> [Task]:
To complete the exercise, write out all the data exactly.

> [Available data]:

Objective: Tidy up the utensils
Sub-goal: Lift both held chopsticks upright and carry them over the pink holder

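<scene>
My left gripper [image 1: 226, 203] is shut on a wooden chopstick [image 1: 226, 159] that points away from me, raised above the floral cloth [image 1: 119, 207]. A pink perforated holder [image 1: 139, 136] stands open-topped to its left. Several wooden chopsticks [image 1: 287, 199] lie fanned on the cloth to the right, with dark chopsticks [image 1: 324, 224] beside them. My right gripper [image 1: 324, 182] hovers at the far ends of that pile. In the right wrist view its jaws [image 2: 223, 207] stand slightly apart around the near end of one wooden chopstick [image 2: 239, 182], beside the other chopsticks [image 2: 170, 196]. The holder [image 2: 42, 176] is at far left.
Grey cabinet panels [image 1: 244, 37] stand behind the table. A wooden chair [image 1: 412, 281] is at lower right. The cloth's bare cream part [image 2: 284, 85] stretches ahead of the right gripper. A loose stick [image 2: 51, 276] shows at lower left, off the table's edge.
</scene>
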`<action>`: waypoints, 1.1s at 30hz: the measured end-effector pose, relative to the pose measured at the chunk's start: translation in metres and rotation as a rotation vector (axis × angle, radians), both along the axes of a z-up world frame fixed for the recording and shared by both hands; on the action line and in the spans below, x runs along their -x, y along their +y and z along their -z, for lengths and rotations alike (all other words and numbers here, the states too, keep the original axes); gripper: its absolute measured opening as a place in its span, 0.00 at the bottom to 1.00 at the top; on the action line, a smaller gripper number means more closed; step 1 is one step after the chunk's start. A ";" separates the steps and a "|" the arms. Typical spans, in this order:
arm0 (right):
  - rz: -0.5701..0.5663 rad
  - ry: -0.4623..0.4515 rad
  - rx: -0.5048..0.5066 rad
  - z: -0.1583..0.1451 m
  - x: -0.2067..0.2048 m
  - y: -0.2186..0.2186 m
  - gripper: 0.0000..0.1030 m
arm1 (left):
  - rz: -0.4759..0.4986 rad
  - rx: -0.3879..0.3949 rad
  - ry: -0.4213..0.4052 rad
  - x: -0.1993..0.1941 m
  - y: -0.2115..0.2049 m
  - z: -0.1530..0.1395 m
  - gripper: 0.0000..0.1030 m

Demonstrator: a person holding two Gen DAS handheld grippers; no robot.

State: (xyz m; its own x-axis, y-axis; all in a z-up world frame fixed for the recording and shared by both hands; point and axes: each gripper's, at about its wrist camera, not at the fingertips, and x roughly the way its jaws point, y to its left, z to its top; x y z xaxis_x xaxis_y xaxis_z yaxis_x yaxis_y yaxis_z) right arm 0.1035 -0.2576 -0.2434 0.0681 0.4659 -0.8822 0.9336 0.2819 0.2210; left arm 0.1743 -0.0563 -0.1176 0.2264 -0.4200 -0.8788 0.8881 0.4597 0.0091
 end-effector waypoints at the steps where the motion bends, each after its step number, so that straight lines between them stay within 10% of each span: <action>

> [Written response]:
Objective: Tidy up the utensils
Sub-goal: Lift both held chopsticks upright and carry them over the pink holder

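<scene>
My left gripper [image 1: 226, 203] is shut on a wooden chopstick [image 1: 226, 159] that points away from me, raised above the floral cloth [image 1: 119, 207]. A pink perforated holder [image 1: 139, 136] stands open-topped to its left. Several wooden chopsticks [image 1: 287, 199] lie fanned on the cloth to the right, with dark chopsticks [image 1: 324, 224] beside them. My right gripper [image 1: 324, 182] hovers at the far ends of that pile. In the right wrist view its jaws [image 2: 223, 207] stand slightly apart around the near end of one wooden chopstick [image 2: 239, 182], beside the other chopsticks [image 2: 170, 196]. The holder [image 2: 42, 176] is at far left.
Grey cabinet panels [image 1: 244, 37] stand behind the table. A wooden chair [image 1: 412, 281] is at lower right. The cloth's bare cream part [image 2: 284, 85] stretches ahead of the right gripper. A loose stick [image 2: 51, 276] shows at lower left, off the table's edge.
</scene>
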`<action>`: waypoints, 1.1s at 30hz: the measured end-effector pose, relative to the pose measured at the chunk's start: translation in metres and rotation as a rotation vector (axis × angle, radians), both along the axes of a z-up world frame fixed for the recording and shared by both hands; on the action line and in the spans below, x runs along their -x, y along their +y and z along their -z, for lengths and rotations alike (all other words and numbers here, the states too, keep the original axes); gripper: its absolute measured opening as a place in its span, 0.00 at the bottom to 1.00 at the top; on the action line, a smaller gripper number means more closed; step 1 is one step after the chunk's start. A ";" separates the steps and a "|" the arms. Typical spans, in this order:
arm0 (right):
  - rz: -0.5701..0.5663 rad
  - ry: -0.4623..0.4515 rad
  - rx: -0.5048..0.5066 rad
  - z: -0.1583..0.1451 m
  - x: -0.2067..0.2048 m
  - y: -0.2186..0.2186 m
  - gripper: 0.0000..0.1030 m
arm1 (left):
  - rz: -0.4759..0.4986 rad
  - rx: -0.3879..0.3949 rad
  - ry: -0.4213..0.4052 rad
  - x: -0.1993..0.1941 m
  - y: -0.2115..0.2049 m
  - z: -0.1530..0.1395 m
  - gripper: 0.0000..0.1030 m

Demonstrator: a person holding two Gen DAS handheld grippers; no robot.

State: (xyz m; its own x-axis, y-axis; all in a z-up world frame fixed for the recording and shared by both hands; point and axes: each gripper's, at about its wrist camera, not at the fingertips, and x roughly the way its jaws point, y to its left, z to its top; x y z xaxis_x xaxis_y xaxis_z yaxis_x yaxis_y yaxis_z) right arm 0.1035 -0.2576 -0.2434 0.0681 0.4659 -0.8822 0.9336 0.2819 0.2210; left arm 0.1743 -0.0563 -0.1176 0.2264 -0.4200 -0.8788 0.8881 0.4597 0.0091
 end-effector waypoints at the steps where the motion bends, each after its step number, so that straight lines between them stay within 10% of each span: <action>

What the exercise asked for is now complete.